**To do:** Pull out from the material below all lines with "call".

>>>>

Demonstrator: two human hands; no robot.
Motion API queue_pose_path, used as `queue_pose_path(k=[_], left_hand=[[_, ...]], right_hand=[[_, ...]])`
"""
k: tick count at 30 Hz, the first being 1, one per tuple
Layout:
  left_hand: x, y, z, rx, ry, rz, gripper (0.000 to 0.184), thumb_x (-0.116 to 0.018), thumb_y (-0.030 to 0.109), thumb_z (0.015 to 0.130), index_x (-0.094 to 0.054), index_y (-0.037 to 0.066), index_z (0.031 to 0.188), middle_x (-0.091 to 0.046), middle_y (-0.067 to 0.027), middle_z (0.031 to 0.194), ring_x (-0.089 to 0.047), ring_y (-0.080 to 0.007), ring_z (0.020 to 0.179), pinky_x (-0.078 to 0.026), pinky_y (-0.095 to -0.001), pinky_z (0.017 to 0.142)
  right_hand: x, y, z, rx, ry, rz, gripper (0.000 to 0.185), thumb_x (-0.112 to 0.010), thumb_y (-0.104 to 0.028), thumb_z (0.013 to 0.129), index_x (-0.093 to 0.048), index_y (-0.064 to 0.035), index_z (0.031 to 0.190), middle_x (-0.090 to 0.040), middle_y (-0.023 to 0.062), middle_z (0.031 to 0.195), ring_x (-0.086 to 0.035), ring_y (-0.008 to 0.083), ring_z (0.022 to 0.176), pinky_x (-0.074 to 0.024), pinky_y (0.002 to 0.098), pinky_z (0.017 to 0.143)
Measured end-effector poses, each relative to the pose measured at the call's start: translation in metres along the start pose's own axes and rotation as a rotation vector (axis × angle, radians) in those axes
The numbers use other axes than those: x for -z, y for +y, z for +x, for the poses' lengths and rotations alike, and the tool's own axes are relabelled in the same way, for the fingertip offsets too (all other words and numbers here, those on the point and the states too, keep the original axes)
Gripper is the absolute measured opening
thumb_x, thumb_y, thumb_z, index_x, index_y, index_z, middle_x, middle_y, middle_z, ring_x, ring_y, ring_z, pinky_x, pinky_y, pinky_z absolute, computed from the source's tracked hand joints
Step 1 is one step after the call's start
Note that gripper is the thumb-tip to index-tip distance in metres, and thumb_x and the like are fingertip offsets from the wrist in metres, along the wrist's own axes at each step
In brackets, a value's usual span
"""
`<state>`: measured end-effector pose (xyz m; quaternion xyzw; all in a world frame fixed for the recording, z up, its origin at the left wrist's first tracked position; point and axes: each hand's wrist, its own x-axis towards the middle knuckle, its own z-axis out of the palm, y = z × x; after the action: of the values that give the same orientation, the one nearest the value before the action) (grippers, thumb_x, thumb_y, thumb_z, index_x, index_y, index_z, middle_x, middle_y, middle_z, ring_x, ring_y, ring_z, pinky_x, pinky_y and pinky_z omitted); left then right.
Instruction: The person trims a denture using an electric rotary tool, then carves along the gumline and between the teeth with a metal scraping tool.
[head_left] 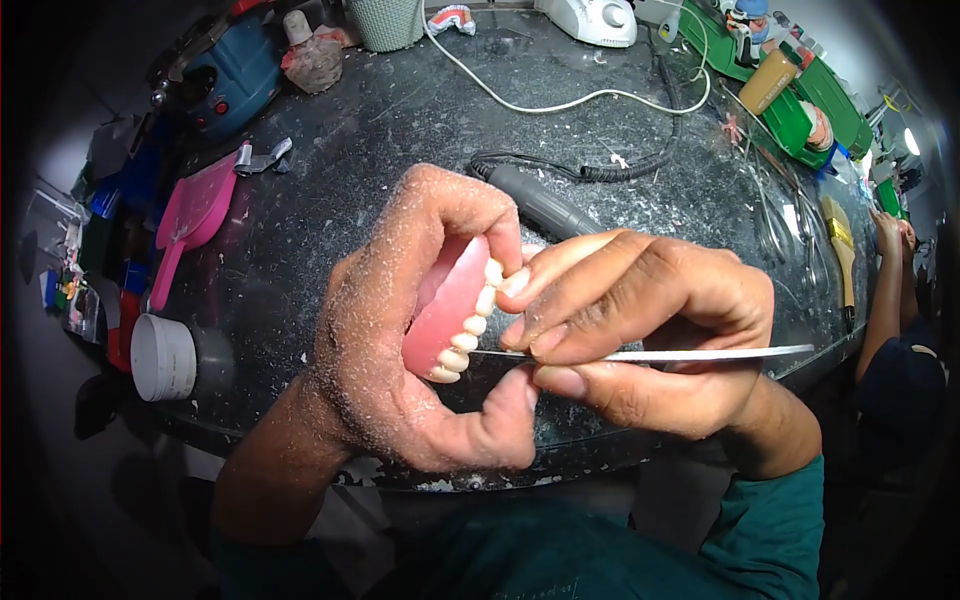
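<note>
Clasping denture [447, 318] with curled fingers of left hand [375, 320]; pinching slim tool [700, 354] in right hand [650, 320], thin end beside teeth [475, 325].

So there's a pink plastic dustpan [200, 208] over on the left, with a white round tub [164, 357] near its handle. Blue boxy machine [222, 90] sits up behind it. Grey mesh basket [386, 22] at the far edge, and off right, a yellow-banded brush with a pale wooden handle [841, 250], plus a brownish bottle with a dark cap [770, 80] by some green trays [815, 115].
</note>
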<state>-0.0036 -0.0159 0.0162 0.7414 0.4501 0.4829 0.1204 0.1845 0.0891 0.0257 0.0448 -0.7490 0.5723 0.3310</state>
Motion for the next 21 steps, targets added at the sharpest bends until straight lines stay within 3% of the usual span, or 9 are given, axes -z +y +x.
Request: queue_pose_path(k=[2,4,7,21], left_hand=[[-0.0012,-0.0007,-0.0008,-0.011,-0.007,0.029,0.059,-0.076,0.027,0.068,-0.042,0.000,0.108,-0.044,-0.0037,0.095,-0.041,-0.0086,0.081,-0.036,-0.0237,0.072],[-0.0030,-0.0024,-0.0035,0.128,-0.018,-0.158,0.063,-0.086,0.022,0.068,-0.041,0.002,0.108,-0.046,-0.0013,0.095,-0.043,-0.0054,0.081,-0.038,-0.0218,0.071],[-0.0065,-0.0041,-0.0050,0.119,-0.005,-0.189,0.070,-0.093,0.026,0.068,-0.040,0.003,0.109,-0.047,-0.0007,0.095,-0.044,-0.0035,0.081,-0.040,-0.0214,0.073],[-0.0041,-0.0016,-0.0028,0.123,-0.023,-0.105,0.068,-0.094,0.031,0.069,-0.043,0.004,0.106,-0.045,-0.0009,0.098,-0.043,-0.0044,0.086,-0.040,-0.0220,0.078]], right_hand=[[0.0014,0.0009,0.0004,0.018,-0.010,-0.013,0.017,-0.075,0.009,0.074,-0.072,0.0039,0.090,-0.073,0.0215,0.097,-0.070,0.0351,0.105,-0.0527,0.0501,0.099],[0.0028,0.0013,0.0015,0.039,-0.021,-0.028,0.016,-0.075,0.008,0.074,-0.072,0.0042,0.089,-0.073,0.0216,0.096,-0.070,0.0354,0.104,-0.0533,0.0504,0.098],[0.0044,-0.0002,0.0021,0.057,-0.037,-0.046,0.015,-0.074,0.007,0.072,-0.072,0.0048,0.087,-0.073,0.0224,0.095,-0.071,0.0363,0.102,-0.0546,0.0511,0.096],[0.0051,-0.0035,0.0028,0.051,-0.026,-0.065,0.013,-0.072,0.008,0.070,-0.070,0.0056,0.083,-0.072,0.0233,0.089,-0.072,0.0367,0.099,-0.0561,0.0515,0.095]])
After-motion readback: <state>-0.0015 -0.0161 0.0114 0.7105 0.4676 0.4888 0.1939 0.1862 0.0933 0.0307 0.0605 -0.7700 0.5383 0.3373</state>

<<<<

**Expected answer:**
Measured end-effector poses, each relative to the pose measured at the call's start: translation in metres along the start pose's own axes and rotation as a rotation vector (axis × angle, radians) in those axes
Step 1 is one step after the call's start

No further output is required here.